= Exercise =
Write out the listing below word for word.

= Data provided =
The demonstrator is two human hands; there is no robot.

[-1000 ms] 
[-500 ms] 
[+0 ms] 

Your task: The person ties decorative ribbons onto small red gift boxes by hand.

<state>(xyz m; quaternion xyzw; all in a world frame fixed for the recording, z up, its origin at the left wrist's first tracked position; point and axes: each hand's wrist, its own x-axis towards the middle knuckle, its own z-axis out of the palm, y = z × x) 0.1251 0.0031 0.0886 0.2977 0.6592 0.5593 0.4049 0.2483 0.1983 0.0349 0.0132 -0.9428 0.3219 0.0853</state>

= Solution to this exercise =
The demonstrator is two human hands; there is no robot.

[-1000 ms] 
[-500 ms] 
[+0 ms] 

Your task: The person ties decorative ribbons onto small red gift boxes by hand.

<state>(xyz m; quaternion xyzw; all in a world frame fixed for the recording, z up, its origin at the left wrist's first tracked position; point and axes: each hand's wrist, its own x-axis towards the middle knuckle, its own z-axis out of the palm, y = z × x) 0.1251 0.0031 0.0886 0.2977 0.6592 0.5593 0.4049 0.2483 0.1983 0.0349 0.0132 -0.9428 0.3219 0.0853</state>

The exercise calls for nothing further.